The optimization of the pre-analytical phase included two separate stages: (1) optimization of the DNA extraction procedure and (2) development of a patient-friendly sampling method. The optimization was performed in preparation for a large clinical trial regarding cutaneous warts, that is, OVW-SA001 trial.¹³ Samples were provided by patients visiting the Algemeen Medisch Laboratorium (AML) medical laboratory in December 2017 (Ethical approval number B300201734040).

DNA extraction

Formalin-fixed, paraffin-embedded (FFPE) wart biopsies, skin scrapings, tape and swabs from normal and callous skin were used to optimize the DNA extraction procedure. Multiple target genes were analysed to determine the optimal DNA quantification method for skin samples. Several manuals as well as automatic DNA extraction methods were examined, together with different preservatives, pre-treatment and lysis buffers, and protocol amendments (Table 3).
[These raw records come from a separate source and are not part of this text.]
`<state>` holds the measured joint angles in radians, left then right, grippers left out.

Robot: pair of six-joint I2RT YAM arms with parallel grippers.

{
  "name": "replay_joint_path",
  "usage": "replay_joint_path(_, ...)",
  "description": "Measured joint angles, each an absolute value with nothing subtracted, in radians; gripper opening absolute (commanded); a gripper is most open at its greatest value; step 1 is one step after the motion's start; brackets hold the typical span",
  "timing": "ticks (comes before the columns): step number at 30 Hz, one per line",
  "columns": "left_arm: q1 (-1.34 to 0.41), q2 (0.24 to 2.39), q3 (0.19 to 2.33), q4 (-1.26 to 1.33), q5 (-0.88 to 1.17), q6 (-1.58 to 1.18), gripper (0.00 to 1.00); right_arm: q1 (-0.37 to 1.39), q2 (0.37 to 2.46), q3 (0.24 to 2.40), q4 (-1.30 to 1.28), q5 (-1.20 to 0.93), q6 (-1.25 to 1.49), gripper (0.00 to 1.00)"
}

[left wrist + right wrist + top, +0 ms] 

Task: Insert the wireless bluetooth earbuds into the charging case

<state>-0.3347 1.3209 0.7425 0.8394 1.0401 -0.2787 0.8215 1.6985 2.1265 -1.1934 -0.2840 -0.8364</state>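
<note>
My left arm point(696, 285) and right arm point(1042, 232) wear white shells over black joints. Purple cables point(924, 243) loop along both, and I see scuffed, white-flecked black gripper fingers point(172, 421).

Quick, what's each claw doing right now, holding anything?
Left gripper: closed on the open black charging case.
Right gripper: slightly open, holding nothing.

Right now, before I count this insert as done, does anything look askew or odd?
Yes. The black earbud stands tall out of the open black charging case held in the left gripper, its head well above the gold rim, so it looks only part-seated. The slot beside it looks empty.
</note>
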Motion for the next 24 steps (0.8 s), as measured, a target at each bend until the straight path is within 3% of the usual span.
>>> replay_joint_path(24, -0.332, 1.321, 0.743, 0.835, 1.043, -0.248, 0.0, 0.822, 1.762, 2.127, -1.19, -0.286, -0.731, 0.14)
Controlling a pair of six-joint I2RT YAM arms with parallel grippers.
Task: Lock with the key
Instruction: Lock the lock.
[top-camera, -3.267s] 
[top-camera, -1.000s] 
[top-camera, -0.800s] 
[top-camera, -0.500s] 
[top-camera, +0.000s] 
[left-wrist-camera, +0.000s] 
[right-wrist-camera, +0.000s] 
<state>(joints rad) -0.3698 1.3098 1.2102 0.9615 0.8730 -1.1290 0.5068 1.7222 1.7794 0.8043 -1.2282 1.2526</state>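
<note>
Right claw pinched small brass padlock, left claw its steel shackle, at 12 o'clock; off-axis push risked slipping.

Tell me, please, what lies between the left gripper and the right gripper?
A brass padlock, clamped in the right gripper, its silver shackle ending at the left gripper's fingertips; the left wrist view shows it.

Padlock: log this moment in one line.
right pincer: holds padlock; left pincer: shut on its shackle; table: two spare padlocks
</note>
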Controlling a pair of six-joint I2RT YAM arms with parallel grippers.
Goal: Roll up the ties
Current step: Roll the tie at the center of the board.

For these latter experiments, multiple skin scrapings from four different patients were used. Skin scrapings were first weighted and divided into equal aliquots before further processing.

Table 3.

Summary of various parameters tested during optimization of the DNA extraction procedure.

DNA extraction system	No extraction^14–16
	QIAamp DNA mini kit: QIAamp DNA Mini and Blood Mini Handbook Third Edition: DNA Purification from Buccal Swabs (Spin Protocol), p. 36 to 38 (QIAGEN, Hilden, Germany)¹⁷
	NucliSens easyMAG platform: Generic 2.0.1 protocol (bioMérieux, Boxtel, The Netherlands)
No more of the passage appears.